# Task input
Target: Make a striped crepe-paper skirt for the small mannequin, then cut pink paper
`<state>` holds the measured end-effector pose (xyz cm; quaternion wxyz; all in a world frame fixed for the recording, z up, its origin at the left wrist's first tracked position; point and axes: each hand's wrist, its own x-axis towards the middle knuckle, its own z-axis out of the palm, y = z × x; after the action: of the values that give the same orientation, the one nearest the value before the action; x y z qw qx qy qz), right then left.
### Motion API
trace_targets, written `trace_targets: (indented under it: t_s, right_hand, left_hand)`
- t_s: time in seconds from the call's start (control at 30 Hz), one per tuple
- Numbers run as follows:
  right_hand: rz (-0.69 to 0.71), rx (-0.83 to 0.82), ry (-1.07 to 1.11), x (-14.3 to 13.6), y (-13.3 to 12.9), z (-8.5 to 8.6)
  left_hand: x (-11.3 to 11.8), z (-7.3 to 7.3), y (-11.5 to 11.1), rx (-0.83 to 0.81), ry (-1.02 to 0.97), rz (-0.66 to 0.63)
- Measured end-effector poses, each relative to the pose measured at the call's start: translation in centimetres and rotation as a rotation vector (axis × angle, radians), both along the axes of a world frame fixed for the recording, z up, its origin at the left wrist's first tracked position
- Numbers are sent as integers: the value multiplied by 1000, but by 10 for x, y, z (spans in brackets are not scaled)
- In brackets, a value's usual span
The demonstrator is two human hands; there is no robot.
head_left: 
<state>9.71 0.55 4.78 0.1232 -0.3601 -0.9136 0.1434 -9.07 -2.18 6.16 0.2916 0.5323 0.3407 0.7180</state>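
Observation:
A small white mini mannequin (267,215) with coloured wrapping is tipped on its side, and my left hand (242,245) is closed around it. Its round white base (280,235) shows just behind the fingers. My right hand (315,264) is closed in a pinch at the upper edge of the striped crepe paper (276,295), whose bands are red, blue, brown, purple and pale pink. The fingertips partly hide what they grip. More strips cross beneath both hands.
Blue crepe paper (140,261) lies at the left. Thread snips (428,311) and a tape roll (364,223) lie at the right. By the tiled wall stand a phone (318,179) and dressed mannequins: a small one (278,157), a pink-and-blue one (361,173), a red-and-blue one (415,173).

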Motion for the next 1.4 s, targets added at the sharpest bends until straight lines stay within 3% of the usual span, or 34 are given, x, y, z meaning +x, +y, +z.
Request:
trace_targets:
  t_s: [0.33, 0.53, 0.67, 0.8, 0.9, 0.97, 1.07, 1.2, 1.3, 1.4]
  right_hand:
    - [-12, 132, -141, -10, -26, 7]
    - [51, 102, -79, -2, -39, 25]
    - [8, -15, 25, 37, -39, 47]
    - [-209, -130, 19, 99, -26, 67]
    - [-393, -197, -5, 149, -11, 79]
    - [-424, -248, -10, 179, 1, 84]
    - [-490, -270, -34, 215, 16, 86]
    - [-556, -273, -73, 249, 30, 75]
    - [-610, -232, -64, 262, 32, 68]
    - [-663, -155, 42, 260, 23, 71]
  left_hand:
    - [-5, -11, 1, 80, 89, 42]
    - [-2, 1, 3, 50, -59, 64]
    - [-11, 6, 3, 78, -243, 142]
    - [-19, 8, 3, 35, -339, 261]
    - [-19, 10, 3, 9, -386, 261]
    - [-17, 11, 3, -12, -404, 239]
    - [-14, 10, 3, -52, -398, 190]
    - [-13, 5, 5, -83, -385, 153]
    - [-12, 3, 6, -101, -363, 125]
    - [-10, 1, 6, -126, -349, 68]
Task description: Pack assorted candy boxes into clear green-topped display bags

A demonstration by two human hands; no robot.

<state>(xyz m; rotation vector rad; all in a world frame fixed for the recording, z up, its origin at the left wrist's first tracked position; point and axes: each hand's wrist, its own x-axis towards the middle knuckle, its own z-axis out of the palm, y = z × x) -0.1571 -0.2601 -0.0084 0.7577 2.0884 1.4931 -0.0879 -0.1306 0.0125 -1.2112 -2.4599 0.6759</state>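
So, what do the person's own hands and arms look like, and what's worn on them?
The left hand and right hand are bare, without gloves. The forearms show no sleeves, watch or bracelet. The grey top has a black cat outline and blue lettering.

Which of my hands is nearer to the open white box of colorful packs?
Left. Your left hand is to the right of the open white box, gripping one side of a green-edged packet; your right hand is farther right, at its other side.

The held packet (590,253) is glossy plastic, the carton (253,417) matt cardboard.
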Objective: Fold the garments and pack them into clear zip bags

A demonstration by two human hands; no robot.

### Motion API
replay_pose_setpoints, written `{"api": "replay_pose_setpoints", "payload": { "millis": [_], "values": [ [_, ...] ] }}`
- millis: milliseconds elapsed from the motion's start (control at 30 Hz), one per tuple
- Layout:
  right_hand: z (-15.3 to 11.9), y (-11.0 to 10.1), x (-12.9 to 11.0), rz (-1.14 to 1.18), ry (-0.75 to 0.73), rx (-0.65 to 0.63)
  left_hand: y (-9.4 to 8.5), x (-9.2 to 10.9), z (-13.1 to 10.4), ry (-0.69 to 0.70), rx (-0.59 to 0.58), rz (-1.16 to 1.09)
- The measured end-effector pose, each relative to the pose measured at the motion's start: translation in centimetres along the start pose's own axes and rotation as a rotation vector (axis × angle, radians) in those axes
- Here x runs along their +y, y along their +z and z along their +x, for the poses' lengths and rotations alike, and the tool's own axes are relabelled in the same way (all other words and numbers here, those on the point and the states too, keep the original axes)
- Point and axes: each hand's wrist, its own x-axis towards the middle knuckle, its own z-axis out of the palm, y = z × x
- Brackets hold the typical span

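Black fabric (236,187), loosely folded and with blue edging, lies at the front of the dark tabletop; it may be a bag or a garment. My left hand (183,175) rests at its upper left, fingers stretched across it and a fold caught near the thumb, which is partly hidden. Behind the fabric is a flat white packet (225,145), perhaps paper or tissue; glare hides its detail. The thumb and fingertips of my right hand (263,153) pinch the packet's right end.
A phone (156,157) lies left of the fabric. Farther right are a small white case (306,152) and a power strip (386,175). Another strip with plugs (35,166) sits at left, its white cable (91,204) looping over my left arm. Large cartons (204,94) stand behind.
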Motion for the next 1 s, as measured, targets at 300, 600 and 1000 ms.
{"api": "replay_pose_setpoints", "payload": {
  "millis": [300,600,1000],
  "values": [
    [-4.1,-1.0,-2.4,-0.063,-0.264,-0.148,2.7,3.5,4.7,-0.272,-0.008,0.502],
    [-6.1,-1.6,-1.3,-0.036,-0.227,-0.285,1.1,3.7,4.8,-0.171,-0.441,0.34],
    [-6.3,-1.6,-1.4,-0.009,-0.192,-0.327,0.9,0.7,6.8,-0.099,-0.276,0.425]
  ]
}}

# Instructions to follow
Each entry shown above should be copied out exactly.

# Result of this task
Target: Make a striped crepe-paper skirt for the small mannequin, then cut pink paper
`<state>` holds the measured end-effector pose (xyz cm; quaternion wxyz; all in a world frame fixed for the recording, z up, its origin at the left wrist's first tracked position; point and axes: each hand's wrist, its own x-axis towards the middle knuckle, its own z-axis out of the palm, y = z × x; after the action: of the values that give the same orientation, the one nearest the value before the action; x y z qw qx qy qz), right then left.
### Motion API
trace_targets, written `trace_targets: (indented under it: t_s, right_hand, left_hand)`
- t_s: time in seconds from the call's start (control at 30 Hz), one per tuple
- Numbers run as follows:
  right_hand: rz (-0.69 to 0.71), rx (-0.83 to 0.82), ry (-1.07 to 1.11), x (-14.3 to 13.6), y (-13.3 to 12.9), z (-8.5 to 8.6)
  left_hand: x (-11.3 to 11.8), z (-7.3 to 7.3), y (-11.5 to 11.1), rx (-0.83 to 0.81), ry (-1.02 to 0.97), rz (-0.66 to 0.63)
- Measured end-effector poses, each relative to the pose measured at the call's start: translation in centimetres and rotation as a rotation vector (axis × angle, radians), both along the axes of a world frame fixed for the recording, z up, its origin at the left wrist's first tracked position
- Numbers are sent as integers: the value multiplied by 1000, but by 10 for x, y, z (spans in brackets are not scaled)
- In brackets, a value's usual span
The demonstrator is two human hands; there is no robot.
head_left: 
<state>9.71 0.55 4.78 0.1232 -0.3601 -0.9136 0.1434 -9.07 -2.18 6.16 0.2916 0.5323 0.3407 0.7180</state>
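Observation:
A small white mini mannequin (267,215) with coloured wrapping is tipped on its side, and my left hand (242,245) is closed around it. Its round white base (280,235) shows just behind the fingers. My right hand (315,264) is closed in a pinch at the upper edge of the striped crepe paper (276,295), whose bands are red, blue, brown, purple and pale pink. The fingertips partly hide what they grip. More strips cross beneath both hands.
Blue crepe paper (140,261) lies at the left. Thread snips (428,311) and a tape roll (364,223) lie at the right. By the tiled wall stand a phone (318,179) and dressed mannequins: a small one (278,157), a pink-and-blue one (361,173), a red-and-blue one (415,173).
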
Motion for the next 1.4 s, targets added at the sharpest bends until straight lines stay within 3% of the usual span, or 34 are given, x, y, z meaning +x, +y, +z.
Request:
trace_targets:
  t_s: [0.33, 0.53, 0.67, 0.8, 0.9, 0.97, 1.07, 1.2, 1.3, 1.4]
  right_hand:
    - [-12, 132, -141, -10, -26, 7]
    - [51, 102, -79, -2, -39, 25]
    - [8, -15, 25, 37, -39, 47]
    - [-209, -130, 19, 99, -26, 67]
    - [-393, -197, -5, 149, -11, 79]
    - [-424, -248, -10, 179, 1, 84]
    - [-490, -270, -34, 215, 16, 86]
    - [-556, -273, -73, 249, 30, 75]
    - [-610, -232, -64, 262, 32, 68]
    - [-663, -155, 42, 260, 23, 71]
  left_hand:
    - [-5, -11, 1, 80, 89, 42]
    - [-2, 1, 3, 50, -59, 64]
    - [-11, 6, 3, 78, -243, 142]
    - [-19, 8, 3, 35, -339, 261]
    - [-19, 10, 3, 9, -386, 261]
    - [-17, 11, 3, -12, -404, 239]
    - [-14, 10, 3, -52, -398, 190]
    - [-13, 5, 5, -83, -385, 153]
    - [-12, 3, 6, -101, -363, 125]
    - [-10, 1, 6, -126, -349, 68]
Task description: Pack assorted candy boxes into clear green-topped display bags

A demonstration by two human hands; no robot.

<state>(xyz m; rotation vector rad; all in a world frame fixed for the recording, z up, its origin at the left wrist's first tracked position; point and axes: each hand's wrist, its own x-axis towards the middle knuckle, its own z-axis out of the palm, y = z × x) -0.1571 -0.2601 -0.0084 0.7577 2.0884 1.4931 -0.0879 -0.1306 0.0125 -1.2112 -2.4599 0.6759</state>
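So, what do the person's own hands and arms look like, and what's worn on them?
The left hand and right hand are bare, without gloves. The forearms show no sleeves, watch or bracelet. The grey top has a black cat outline and blue lettering.

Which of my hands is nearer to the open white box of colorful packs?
Left. Your left hand is to the right of the open white box, gripping one side of a green-edged packet; your right hand is farther right, at its other side.

The held packet (590,253) is glossy plastic, the carton (253,417) matt cardboard.
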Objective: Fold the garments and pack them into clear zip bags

A demonstration by two human hands; no robot.

### Motion API
replay_pose_setpoints, written `{"api": "replay_pose_setpoints", "payload": { "millis": [_], "values": [ [_, ...] ] }}`
- millis: milliseconds elapsed from the motion's start (control at 30 Hz), one per tuple
- Layout:
  right_hand: z (-15.3 to 11.9), y (-11.0 to 10.1), x (-12.9 to 11.0), rz (-1.14 to 1.18), ry (-0.75 to 0.73), rx (-0.65 to 0.63)
  left_hand: y (-9.4 to 8.5), x (-9.2 to 10.9), z (-13.1 to 10.4), ry (-0.69 to 0.70), rx (-0.59 to 0.58), rz (-1.16 to 1.09)
- The measured end-effector pose, each relative to the pose measured at the motion's start: translation in centimetres along the start pose's own axes and rotation as a rotation vector (axis × angle, radians) in those axes
- Here x runs along their +y, y along their +z and z along their +x, for the poses' lengths and rotations alike, and the tool's own axes are relabelled in the same way (all other words and numbers here, those on the point and the states too, keep the original axes)
- Point and axes: each hand's wrist, its own x-axis towards the middle knuckle, its own z-axis out of the palm, y = z × x
- Brackets hold the typical span

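Black fabric (236,187), loosely folded and with blue edging, lies at the front of the dark tabletop; it may be a bag or a garment. My left hand (183,175) rests at its upper left, fingers stretched across it and a fold caught near the thumb, which is partly hidden. Behind the fabric is a flat white packet (225,145), perhaps paper or tissue; glare hides its detail. The thumb and fingertips of my right hand (263,153) pinch the packet's right end.
A phone (156,157) lies left of the fabric. Farther right are a small white case (306,152) and a power strip (386,175). Another strip with plugs (35,166) sits at left, its white cable (91,204) looping over my left arm. Large cartons (204,94) stand behind.
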Motion for the next 1 s, as measured, targets at 300, 600 and 1000 ms.
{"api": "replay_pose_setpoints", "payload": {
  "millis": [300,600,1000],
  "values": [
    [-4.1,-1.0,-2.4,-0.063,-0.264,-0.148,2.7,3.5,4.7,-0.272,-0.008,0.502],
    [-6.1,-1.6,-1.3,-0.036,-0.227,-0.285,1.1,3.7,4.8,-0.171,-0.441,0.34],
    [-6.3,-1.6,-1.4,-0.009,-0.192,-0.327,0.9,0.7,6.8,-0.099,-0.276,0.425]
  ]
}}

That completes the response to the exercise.